Алексий, как и сказал, умер на заре, 12 февраля 1378 года.

Бывает, именно в начале февраля — недаром он и бокогрей и сечень, — один день, когда мягкая зимняя сиреневая пелена небес вдруг исчезает, словно бы смытая древним Стрибогом. И будут потом и ненастья, и бури, и снегопады, и лютый холод, и сумасшедшие ледяные ветра, но это будет уже весенний холод, и весенний ветер, и весенняя непогодь, и в серых, сизых и синих тучах, в громадах облачных гор, в хмуром сумраке будет мятежный непокой, зов и печаль, разбитость надежд и ожидание чуда, но уже никогда, ни разу, не проглянет сиреневой зимней успокоенности… До новой зимы, до нового того, тайного, зимнего дня, когда ляжет на поля и леса опять и вновь сиреневое зимнее солнце.
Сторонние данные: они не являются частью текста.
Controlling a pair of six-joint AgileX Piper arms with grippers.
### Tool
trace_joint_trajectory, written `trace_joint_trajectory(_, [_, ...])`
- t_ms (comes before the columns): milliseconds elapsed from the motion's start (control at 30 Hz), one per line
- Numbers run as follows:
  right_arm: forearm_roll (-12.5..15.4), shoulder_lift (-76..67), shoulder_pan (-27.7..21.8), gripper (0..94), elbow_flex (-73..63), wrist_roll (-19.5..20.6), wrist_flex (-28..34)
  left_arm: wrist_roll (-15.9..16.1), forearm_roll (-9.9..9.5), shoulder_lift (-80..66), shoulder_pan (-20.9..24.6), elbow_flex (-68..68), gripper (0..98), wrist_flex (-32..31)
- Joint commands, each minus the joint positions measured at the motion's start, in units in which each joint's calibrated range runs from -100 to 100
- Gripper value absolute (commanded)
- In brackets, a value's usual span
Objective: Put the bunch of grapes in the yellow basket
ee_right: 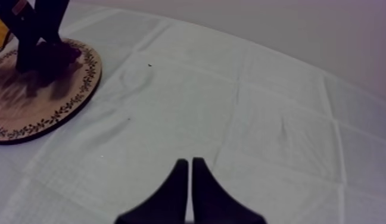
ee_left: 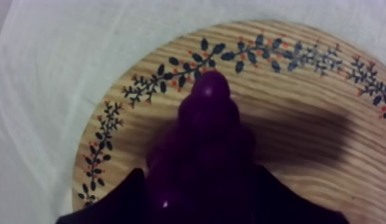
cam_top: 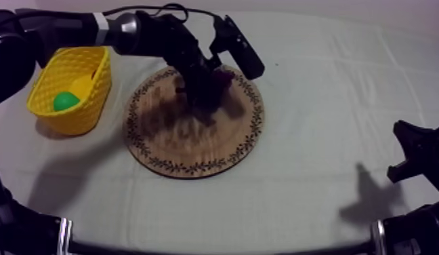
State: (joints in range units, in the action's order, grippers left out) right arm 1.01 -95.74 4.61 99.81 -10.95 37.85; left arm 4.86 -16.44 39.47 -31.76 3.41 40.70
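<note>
Left claw (cam_top: 206,91) closed round bunch of grapes (ee_left: 207,143) at wooden board (cam_top: 188,146); right claw (ee_right: 190,174) pinched together, empty, above counter (ee_right: 261,119); yellow basket (cam_top: 87,112) beside board

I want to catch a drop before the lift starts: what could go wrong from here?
1. The left gripper holds the grapes by one end only, so the bunch may slip or swing when lifted off the board.
2. The basket already holds a green fruit; the grapes could land on it and roll out.
</note>
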Motion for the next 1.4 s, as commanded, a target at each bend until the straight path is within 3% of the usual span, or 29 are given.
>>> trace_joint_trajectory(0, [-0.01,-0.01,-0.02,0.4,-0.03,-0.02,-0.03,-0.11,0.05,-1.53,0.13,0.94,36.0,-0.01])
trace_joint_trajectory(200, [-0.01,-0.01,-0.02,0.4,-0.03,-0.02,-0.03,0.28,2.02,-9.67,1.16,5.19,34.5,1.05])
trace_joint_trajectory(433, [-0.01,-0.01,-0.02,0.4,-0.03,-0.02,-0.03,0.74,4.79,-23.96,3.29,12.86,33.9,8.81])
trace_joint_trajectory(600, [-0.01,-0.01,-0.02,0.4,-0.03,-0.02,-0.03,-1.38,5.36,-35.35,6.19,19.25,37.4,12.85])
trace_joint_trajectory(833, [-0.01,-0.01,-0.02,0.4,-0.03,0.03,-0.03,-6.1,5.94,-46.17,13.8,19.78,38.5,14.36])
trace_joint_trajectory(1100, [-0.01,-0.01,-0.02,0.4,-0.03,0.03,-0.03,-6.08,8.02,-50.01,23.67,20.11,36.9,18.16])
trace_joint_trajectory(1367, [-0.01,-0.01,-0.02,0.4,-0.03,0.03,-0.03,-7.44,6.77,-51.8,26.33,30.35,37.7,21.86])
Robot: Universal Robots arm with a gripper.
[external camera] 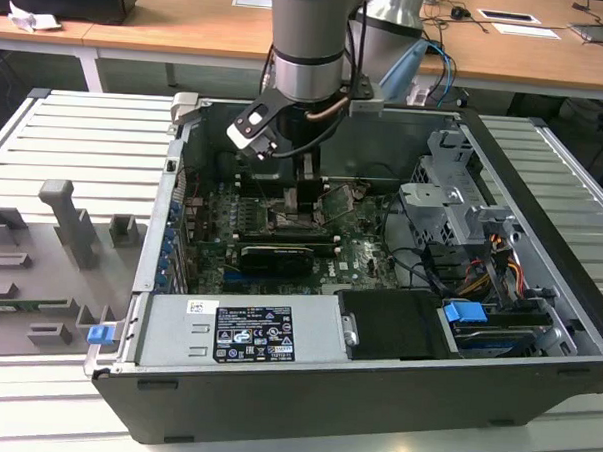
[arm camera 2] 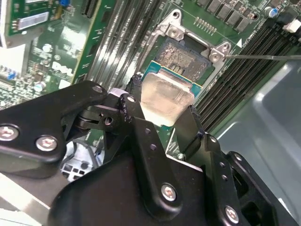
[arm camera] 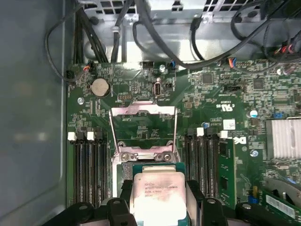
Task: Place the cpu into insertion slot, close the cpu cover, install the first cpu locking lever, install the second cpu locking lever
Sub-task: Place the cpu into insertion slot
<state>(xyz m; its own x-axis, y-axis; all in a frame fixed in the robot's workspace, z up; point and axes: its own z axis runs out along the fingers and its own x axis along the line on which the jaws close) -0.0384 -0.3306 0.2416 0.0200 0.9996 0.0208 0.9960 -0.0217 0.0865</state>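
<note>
End effector (arm camera 2: 163, 101) pinched on the cpu (arm camera: 157, 193) by two edges, close above the insertion slot (arm camera 2: 182, 54), cpu cover (arm camera: 143, 110) flipped open. Could land crooked or off to one side and hurt the slot.

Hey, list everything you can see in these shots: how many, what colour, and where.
table: one, pale slatted metal, across the exterior view
case: one, dark grey, open, on the table
fixtures: several, grey, on the table, exterior view's left
board: one, green, inside the case
slot: one, dark, silver-rimmed, on the board
cpu: one, silvery top, held at the slot, seating unclear
cover: one, silver, swung open beside the slot
memory slots: two banks, black, flanking the slot
coin cell: one, silver, on the board
cables: several, black, along the board's edge
arm: one, grey, reaching into the case
gripper: one, black, shut on the cpu
</note>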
И когда Иван гнал коня, уже подъезжая к Звенигороду, был именно такой день, сумасшедший и синий, в прорывах тяжелых туч, и колючий снег бил в лицо, и конь закуржавел весь, точно сединою покрытый, и у самого, чуялось, обмороженно горит все лицо, а все равно, все одно — пахло весной!

Пока гнал легкие щегольские розвальни, много не думалось, а тут, подъезжая близь, нахмурил чело. Мать сказала: "Съезди за Лутоней, привези на свадьбу. Смотри, обоих, с женой! Не то обидятся на нас на всю жизнь!" Строго сказала. И не подумал тогда, а вот теперь стало робко: каков будет, как поведет себя Лутоня, а паче того еговая женка, Мотя, при чванной-то жениховой родне? Как и те взглянут, не остудят ли, не огорчат ли словом? Не поставят ли в укор и ему самому деревенских родичей? И слово сказалось! Думал ли так отец про Услюма? Землю когда-то отдал, ездили, мать баяла, помогать… А он-то давненько не был у брата-двоюродника! Не с тех ли самых и пор? Дети там народились, и тех не видал! Такое вдруг нашло, что, кабы не строгий наказ материн, заворотил коня да погнал назад, в Москву! Но не заворотил, не погнал. После, как отошел, самого себя стыдно стало. Что это я? Родня же! Брат! Ближе мужика и нету в роду!